By Jamila Michener (@povertyscholar)

Medicaid is a federal-state program that provides health insurance to low-income Americans. Most people do not immediately think about racial justice when they hear about Medicaid, but that is precisely what it is about. Astute observers have pointed out critical connections between the two and advocates working in communities of color understand the linkage. Still, Medicaid and racial justice are too often discussed as though they are separate and barely overlapping phenomena. Even when considered together, the political mechanisms linking Medicaid to racial justice tend to be overlooked or underspecified. Now, with key elections where Medicaid has been front and center—in places like Louisiana, Mississippi and North Carolina—it is more important than ever to clearly delineate the politics that tether Medicaid to racial justice. 

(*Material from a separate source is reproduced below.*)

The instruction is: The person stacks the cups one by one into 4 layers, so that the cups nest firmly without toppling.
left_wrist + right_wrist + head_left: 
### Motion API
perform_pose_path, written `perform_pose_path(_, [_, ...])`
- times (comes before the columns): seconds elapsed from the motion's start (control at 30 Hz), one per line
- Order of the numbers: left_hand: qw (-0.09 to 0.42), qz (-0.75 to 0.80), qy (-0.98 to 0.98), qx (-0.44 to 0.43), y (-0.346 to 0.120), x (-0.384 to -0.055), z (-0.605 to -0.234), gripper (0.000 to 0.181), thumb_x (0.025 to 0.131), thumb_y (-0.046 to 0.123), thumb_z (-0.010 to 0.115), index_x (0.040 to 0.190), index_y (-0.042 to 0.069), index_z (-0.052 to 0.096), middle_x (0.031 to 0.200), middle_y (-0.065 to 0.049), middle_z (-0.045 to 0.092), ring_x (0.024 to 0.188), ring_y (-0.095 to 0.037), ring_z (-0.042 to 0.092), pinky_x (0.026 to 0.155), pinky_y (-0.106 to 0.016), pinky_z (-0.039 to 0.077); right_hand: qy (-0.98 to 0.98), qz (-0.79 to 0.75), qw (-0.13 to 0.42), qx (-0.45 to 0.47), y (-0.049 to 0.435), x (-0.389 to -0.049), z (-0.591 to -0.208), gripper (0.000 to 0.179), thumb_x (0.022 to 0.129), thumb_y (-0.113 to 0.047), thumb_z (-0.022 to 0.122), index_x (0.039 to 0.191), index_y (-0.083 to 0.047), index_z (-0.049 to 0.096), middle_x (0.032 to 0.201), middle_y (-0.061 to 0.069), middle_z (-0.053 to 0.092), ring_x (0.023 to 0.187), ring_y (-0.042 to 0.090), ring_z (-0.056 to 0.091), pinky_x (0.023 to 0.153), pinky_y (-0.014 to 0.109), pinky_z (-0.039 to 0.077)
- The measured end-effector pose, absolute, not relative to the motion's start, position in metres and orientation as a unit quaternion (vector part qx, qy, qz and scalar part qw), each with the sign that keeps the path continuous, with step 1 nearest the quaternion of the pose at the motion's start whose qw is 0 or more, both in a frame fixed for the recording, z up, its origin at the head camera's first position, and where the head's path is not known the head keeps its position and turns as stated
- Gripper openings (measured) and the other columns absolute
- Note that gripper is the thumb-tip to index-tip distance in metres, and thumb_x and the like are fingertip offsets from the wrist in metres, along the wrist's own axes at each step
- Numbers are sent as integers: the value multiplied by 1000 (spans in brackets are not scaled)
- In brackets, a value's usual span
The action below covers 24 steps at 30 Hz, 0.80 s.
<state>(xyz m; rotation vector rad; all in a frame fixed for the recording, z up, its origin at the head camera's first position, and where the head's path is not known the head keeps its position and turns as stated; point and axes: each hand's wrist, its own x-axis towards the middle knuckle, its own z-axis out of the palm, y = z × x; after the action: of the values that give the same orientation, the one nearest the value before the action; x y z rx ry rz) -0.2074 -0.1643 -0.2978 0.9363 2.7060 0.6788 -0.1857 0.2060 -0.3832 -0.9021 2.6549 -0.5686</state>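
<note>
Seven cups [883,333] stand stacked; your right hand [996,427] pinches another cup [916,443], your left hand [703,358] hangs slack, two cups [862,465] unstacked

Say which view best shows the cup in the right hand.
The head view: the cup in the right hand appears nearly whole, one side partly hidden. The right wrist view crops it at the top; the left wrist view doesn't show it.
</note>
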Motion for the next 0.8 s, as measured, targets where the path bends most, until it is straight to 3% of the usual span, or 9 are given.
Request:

Here are two facts that may first appear only tenuously related but are indeed deeply intertwined. First, Medicaid policy is racialized. Second, Medicaid matters for the quality of American democracy. Because Medicaid has striking racial disproportionalities and it affects numerous forms of political action, the prospects for racial justice in the United States—a goal that demands both material and political equality— are tied up with the fate and trajectory of Medicaid. This is especially true in the South, where Medicaid and race are practically inextricable.

In both Louisiana and Mississippi, a majority of non-elderly Medicaid beneficiaries are Black (52 percent and 61 percent, respectively). In North Carolina, Blacks and Latinos combine to make up 50 percent of beneficiaries. In these and other places, the racial dynamics of Medicaid are even more acute than the numbers suggest because ordinary people (non-experts) overestimate the presence of Black people on public assistance rolls.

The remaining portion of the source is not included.